PROBLEM DETAILS:
The line containing "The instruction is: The" marks where to begin; quote it and every line after it through the end of the data, exactly as written.

Data records:

*-*-*

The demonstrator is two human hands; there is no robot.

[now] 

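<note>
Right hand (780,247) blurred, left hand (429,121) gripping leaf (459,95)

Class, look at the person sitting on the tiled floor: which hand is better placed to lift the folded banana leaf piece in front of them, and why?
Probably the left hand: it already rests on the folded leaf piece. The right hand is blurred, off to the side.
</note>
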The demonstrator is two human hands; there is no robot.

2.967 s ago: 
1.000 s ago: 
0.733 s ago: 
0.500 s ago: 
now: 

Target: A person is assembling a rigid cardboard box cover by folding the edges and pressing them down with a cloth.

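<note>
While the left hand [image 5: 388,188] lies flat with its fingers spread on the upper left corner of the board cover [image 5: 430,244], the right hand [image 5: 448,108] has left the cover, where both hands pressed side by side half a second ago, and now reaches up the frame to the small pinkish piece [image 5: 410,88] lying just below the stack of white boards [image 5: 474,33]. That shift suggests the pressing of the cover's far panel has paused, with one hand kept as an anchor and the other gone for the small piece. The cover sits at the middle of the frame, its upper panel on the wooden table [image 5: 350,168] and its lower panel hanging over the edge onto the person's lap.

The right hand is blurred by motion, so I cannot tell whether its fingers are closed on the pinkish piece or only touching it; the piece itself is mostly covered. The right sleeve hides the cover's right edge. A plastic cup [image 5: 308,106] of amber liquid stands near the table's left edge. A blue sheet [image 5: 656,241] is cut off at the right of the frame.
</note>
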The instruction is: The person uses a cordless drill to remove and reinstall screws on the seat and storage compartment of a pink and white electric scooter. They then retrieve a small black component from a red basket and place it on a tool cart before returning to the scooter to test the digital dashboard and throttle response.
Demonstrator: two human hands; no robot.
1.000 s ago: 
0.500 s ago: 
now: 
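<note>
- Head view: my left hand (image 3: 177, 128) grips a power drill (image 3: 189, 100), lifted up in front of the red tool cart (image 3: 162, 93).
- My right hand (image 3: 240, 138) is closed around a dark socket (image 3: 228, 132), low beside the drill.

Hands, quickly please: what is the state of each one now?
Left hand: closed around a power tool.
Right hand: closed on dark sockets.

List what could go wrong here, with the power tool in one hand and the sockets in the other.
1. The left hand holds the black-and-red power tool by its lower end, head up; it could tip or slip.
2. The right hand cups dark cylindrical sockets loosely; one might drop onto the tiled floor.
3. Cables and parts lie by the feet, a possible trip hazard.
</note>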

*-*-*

ANSWER SPACE:
The instruction is: The person uses a cordless drill to remove and reinstall screws on the seat and storage compartment of a pink and white electric scooter. They then retrieve a small black component from a red basket and place it on a tool cart before returning to the scooter to test the digital dashboard and throttle response.
Demonstrator: two human hands; no robot.
1.000 s ago: 
0.500 s ago: 
now: 
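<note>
- Head view: my left hand (image 3: 177, 128) grips a power drill (image 3: 189, 100), lifted up in front of the red tool cart (image 3: 162, 93).
- My right hand (image 3: 240, 138) is closed around a dark socket (image 3: 228, 132), low beside the drill.

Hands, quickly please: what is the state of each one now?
Left hand: closed around a power tool.
Right hand: closed on dark sockets.

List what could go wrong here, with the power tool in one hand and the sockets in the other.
1. The left hand holds the black-and-red power tool by its lower end, head up; it could tip or slip.
2. The right hand cups dark cylindrical sockets loosely; one might drop onto the tiled floor.
3. Cables and parts lie by the feet, a possible trip hazard.
</note>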

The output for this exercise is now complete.